Write out exactly, and only, the lines below from the line with "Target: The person" through the line with "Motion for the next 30"; pictures do not belong in the copy.

*** PROVIDED DATA

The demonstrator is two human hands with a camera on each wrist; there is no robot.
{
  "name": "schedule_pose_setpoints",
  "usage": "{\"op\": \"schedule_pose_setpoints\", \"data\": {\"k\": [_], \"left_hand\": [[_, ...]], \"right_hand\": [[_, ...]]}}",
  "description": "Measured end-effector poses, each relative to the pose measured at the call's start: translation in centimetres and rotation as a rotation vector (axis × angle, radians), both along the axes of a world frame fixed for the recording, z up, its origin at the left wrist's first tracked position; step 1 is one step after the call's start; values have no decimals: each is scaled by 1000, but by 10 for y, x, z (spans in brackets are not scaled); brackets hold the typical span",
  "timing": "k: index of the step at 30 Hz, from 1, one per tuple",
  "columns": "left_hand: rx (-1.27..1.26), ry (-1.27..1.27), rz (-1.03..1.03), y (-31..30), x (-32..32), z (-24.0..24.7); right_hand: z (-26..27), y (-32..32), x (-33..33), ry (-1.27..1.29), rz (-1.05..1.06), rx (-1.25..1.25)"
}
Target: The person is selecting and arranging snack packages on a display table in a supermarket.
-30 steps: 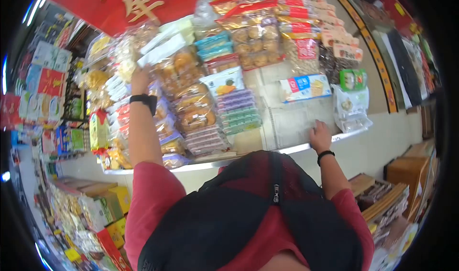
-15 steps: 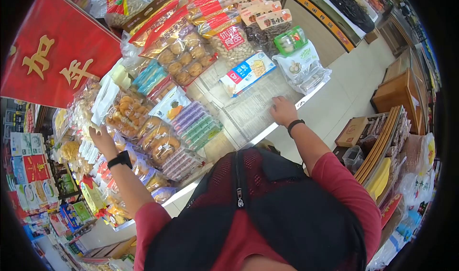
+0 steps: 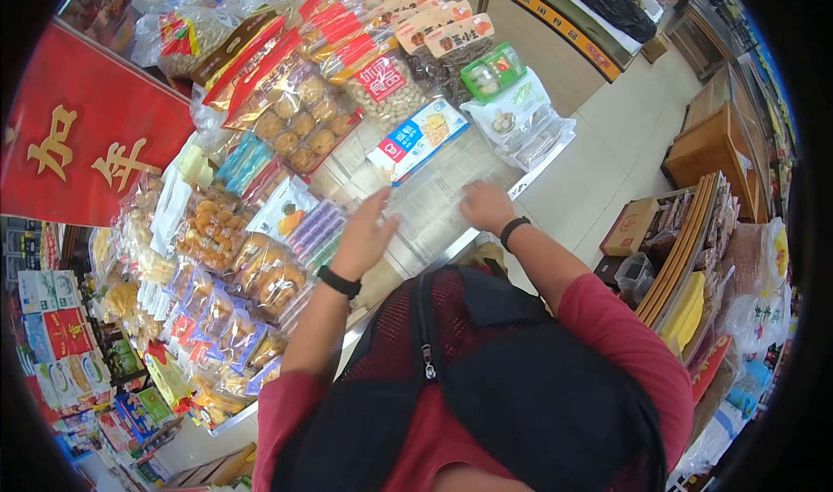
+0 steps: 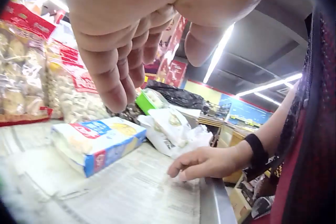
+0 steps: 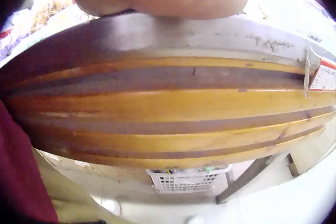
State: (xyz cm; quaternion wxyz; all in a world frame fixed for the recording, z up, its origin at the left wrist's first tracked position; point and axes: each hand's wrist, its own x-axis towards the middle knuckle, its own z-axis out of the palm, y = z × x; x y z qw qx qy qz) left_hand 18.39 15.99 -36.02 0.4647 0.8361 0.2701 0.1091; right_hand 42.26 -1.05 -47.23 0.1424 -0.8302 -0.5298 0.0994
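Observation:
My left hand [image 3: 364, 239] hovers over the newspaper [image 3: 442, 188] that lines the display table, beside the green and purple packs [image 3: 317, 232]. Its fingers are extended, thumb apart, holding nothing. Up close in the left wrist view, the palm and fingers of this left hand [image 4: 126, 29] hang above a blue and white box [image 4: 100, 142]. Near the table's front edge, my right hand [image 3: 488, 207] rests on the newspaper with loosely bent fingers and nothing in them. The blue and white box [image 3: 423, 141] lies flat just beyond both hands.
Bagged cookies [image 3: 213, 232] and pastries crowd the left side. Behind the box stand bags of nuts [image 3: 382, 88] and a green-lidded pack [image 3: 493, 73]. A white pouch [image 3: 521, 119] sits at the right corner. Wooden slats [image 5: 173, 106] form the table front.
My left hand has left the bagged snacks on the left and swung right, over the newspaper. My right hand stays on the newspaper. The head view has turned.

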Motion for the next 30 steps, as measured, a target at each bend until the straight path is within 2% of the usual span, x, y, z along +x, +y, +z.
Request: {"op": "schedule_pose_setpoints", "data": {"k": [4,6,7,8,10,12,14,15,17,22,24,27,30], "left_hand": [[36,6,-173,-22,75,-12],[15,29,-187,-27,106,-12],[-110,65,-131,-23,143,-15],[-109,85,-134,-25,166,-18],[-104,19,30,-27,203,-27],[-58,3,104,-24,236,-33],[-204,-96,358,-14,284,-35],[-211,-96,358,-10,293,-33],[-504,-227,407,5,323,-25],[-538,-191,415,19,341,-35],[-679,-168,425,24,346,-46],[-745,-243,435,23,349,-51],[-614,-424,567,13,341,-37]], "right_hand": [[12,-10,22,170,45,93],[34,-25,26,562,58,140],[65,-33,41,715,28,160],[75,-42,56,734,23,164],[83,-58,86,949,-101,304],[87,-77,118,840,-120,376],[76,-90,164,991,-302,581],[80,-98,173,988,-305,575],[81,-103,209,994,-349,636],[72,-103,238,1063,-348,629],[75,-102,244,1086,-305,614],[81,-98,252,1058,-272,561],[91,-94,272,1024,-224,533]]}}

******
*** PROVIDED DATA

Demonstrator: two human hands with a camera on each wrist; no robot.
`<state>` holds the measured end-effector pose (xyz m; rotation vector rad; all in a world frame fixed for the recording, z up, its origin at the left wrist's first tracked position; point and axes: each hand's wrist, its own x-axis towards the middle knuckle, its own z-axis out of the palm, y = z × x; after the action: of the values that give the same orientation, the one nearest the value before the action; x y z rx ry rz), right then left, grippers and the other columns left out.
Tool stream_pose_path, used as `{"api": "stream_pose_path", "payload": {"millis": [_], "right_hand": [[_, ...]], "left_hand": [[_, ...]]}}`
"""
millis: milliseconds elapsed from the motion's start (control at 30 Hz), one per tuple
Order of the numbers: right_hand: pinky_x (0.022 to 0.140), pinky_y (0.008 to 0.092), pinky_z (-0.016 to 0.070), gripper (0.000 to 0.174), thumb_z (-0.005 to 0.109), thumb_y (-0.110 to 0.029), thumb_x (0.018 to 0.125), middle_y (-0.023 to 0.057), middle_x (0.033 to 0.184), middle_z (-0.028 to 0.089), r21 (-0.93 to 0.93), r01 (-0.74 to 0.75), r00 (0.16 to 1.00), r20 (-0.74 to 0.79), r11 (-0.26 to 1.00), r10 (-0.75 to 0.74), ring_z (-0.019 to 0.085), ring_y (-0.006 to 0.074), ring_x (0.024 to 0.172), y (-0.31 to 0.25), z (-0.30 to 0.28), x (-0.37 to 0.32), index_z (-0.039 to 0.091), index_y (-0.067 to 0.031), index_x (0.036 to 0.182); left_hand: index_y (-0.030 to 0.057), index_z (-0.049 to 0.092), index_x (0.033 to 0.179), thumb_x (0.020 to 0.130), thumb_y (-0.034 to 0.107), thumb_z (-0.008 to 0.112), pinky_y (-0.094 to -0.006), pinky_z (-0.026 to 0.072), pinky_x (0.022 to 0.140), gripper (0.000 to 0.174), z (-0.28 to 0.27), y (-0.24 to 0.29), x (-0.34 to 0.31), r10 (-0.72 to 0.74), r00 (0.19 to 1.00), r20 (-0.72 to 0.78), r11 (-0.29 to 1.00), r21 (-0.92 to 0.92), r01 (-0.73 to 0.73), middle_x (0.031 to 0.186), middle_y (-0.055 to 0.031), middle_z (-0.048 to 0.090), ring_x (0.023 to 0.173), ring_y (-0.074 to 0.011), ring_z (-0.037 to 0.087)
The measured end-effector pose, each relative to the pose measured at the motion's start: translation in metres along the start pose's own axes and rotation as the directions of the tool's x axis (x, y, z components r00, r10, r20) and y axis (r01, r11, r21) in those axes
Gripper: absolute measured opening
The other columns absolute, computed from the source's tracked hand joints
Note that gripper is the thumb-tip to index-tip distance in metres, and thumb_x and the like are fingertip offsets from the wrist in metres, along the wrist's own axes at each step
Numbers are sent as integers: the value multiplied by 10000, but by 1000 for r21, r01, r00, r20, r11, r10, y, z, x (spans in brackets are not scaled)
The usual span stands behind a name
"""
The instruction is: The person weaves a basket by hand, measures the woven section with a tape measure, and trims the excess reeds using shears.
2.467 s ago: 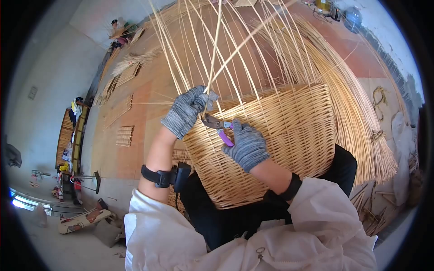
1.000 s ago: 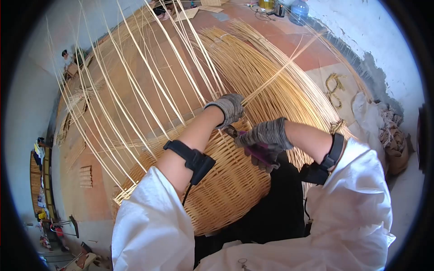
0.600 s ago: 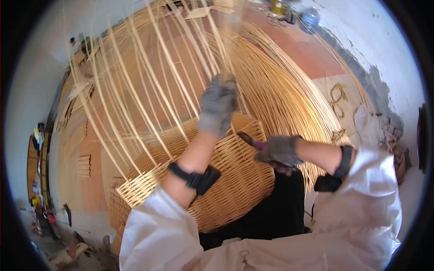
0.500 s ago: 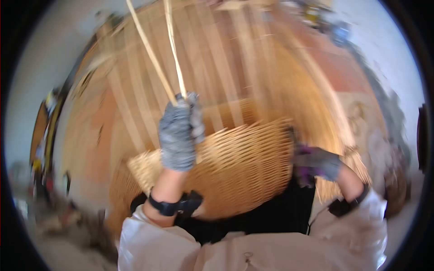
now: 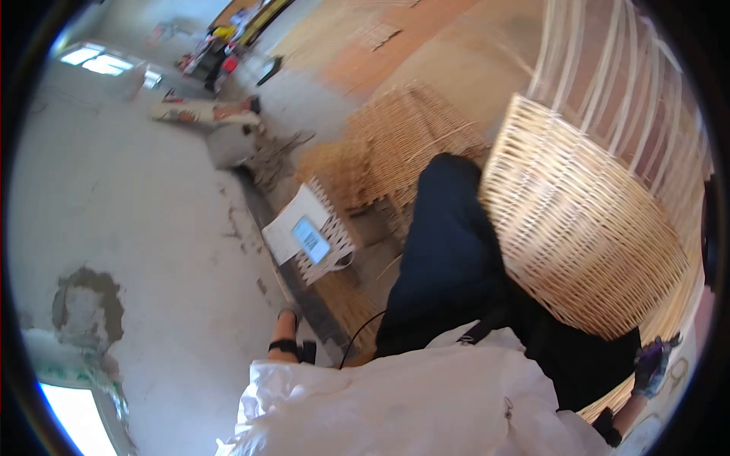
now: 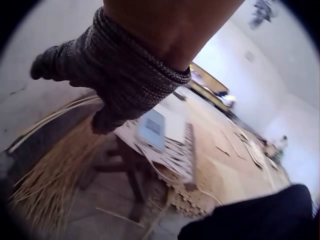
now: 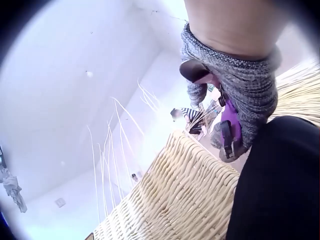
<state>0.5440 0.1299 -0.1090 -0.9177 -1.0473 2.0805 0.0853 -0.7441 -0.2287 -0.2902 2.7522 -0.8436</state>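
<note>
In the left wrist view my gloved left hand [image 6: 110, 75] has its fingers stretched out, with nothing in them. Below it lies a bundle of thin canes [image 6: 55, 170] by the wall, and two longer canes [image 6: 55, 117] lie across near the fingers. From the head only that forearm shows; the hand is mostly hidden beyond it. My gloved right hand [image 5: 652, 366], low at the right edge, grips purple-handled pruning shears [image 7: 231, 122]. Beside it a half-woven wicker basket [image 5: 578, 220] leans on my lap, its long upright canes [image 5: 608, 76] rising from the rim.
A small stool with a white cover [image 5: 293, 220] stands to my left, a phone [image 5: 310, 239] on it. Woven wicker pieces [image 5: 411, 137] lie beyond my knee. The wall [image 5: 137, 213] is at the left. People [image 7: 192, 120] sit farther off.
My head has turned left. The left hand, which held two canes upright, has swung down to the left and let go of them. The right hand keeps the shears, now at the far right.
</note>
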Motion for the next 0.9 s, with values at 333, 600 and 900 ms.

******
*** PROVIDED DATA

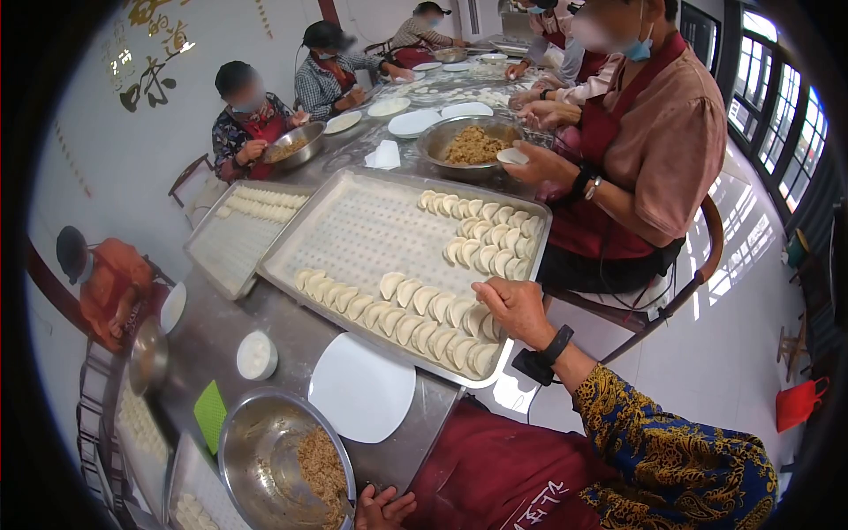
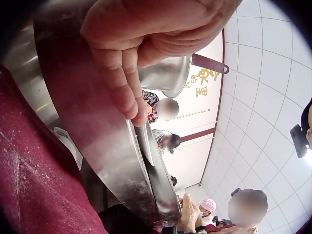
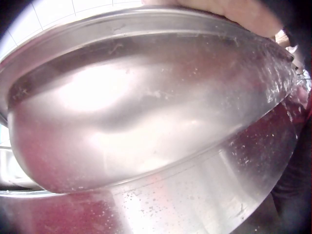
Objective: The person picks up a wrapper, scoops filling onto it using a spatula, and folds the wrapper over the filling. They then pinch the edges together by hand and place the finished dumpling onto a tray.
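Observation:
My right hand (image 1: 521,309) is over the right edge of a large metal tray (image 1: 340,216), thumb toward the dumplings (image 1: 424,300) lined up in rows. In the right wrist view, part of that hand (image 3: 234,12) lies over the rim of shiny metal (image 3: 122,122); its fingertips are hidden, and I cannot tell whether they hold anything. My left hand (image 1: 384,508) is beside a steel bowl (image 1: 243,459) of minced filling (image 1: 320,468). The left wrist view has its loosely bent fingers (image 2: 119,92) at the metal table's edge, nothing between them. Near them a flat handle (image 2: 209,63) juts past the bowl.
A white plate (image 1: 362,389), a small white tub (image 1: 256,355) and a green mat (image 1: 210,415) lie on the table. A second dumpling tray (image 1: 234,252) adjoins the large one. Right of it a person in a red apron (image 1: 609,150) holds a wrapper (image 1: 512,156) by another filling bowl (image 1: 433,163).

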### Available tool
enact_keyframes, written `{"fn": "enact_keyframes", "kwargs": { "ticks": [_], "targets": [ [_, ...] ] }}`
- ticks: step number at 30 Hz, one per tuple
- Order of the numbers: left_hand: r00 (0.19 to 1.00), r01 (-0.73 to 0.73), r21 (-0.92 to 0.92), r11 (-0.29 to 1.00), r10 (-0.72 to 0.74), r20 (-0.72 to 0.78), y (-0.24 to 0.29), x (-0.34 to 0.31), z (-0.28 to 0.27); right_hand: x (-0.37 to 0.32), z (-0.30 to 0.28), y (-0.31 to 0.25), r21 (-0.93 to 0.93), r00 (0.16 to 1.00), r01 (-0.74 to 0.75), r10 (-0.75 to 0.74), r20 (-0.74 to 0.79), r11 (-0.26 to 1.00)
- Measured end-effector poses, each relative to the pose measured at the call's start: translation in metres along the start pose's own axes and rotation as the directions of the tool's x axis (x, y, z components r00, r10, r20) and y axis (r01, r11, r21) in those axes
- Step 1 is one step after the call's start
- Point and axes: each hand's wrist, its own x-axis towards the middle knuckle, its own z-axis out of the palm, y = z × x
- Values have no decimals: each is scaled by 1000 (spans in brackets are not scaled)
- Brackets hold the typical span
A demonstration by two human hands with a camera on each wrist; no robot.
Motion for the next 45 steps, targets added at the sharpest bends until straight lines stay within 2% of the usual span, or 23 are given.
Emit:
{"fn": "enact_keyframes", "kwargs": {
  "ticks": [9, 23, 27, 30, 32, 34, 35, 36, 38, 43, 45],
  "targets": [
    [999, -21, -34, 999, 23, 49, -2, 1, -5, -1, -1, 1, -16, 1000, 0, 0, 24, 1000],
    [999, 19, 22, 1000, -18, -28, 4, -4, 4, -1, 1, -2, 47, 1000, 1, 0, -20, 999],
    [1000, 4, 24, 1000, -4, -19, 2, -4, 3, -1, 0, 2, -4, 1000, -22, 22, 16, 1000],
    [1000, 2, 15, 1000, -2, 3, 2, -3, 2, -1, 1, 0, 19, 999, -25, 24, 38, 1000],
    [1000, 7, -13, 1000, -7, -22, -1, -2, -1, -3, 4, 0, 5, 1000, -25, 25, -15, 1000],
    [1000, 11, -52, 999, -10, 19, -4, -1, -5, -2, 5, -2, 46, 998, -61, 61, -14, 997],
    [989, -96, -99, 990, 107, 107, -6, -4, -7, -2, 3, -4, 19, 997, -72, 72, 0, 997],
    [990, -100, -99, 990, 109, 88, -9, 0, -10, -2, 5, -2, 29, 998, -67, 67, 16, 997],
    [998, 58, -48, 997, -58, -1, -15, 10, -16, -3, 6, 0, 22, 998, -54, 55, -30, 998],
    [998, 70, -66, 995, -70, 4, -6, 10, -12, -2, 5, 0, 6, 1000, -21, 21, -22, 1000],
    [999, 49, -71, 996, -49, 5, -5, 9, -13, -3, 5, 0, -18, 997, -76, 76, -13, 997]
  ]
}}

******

SOLUTION BELOW.
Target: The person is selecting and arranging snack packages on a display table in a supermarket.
-30 steps: 
-15 steps: 
+0 steps: 
+0 steps: 
+0 steps: 
State: (xyz cm; quaternion wxyz; all in a world frame fixed for the recording, z up, its origin at the left wrist's first tracked position; point and axes: each hand's wrist, its own x-axis towards the middle knuckle, its own z-axis out of the palm, y = z × x; x y z qw qx qy qz) left_hand 18.39 15.99 -36.02 0.4647 0.8361 0.2701 0.1091; right_hand 42.26 -1.05 -47.23 0.1424 -0.8302 -0.5298 0.0994
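Observation:
My left hand [image 3: 364, 239] hovers over the newspaper [image 3: 442, 188] that lines the display table, beside the green and purple packs [image 3: 317, 232]. Its fingers are extended, thumb apart, holding nothing. Up close in the left wrist view, the palm and fingers of this left hand [image 4: 126, 29] hang above a blue and white box [image 4: 100, 142]. Near the table's front edge, my right hand [image 3: 488, 207] rests on the newspaper with loosely bent fingers and nothing in them. The blue and white box [image 3: 423, 141] lies flat just beyond both hands.
Bagged cookies [image 3: 213, 232] and pastries crowd the left side. Behind the box stand bags of nuts [image 3: 382, 88] and a green-lidded pack [image 3: 493, 73]. A white pouch [image 3: 521, 119] sits at the right corner. Wooden slats [image 5: 173, 106] form the table front.
My left hand has left the bagged snacks on the left and swung right, over the newspaper. My right hand stays on the newspaper. The head view has turned.
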
Motion for the next 30 steps, as measured, a target at each bend until the straight path is within 2% of the usual span, x, y, z along +x, +y, +z.

The given answer completes the exercise.